What is the biggest obstacle to mobile payment adoption?

New developments in mobile payments are occurring weekly, sometimes daily. But from supposed industry changing services like Apple Pay to smaller, consumer centric apps, mobile payment providers face the same problem: adoption.

Google Wallet was in use long before the Apple Pay tornado arrived, and Square has taken the time to build a loyal merchant following. But neither of these managed to significantly change consumer behaviour.

The biggest obstacle to consumer adoption of NFC/EMV mobile payments over the next 12 months is the lack of a reason for consumers to change from swiping cards, a survey conducted by Bay Forum has found.

Nearly half of the respondents (48.4 per cent) felt this was the primary obstacle, with “a lack of understanding about how it works” attributed to nearly a quarter of those surveyed (23.4 per cent).  Security concerns ranked third with (12.5 per cent) of the votes.  Other reasons included “low perceived value vs. traditional payment methods” (7.8 per cent); “behavioral barriers—unfamiliar actions” (5.5 per cent); and “high cost of new NFC enabled devices” (2.3 per cent).

 “These results aren’t as surprising as they first appear,” commented Daniel Chatelain, founder and Managing Director of the BayPay Forum“The availability of working NFC readers during this period, coupled with the current low use of mobile phones for payments could mean that adoption will take longer than a year.”

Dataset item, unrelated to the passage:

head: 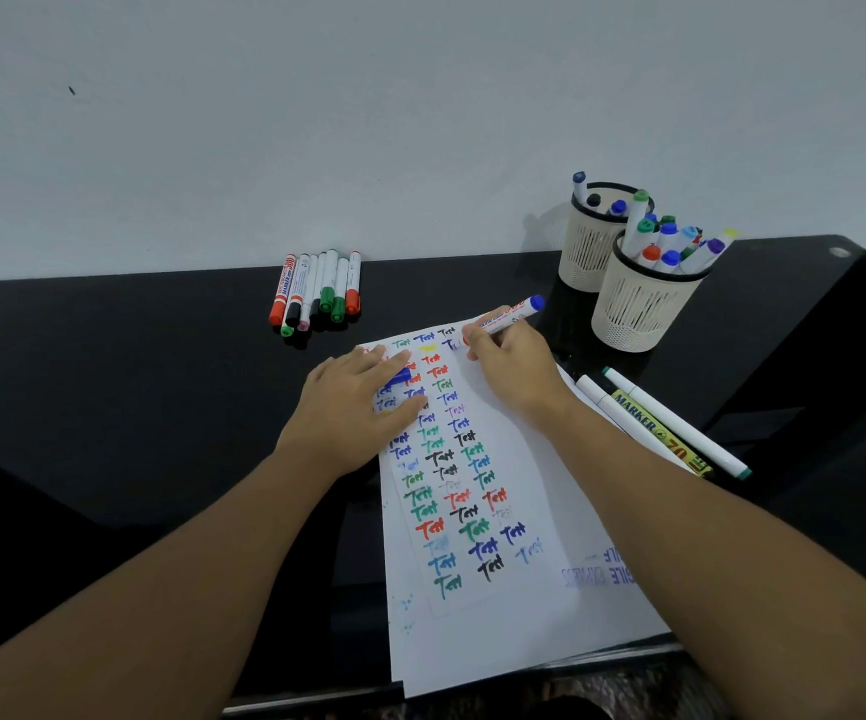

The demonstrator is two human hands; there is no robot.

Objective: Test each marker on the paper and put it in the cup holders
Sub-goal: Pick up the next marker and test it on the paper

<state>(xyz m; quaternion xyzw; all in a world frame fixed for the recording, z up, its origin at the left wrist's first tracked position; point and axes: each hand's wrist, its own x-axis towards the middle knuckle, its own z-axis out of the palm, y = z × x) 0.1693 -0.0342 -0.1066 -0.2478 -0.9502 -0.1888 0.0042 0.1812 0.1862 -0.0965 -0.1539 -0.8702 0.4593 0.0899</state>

The survey, which was conducted over the past five weeks, began before the launch of Apple Pay.

“This may have had an impact on the survey,” Chatelain concluded.  “But it’s clear that the belief is that consumers will continue existing behaviors for at least the short term.”

Interestingly enough, the cost of NFC enabled smartphones seems to be the least important reason to avoid mobile payments.

Now that US consumers are being forced to adopt EMV cards, mobile payments may be able to harness the change in consumer behaviour to really take off. But, as Chatelain notes, the adoption is unlikely to be immediate or complete.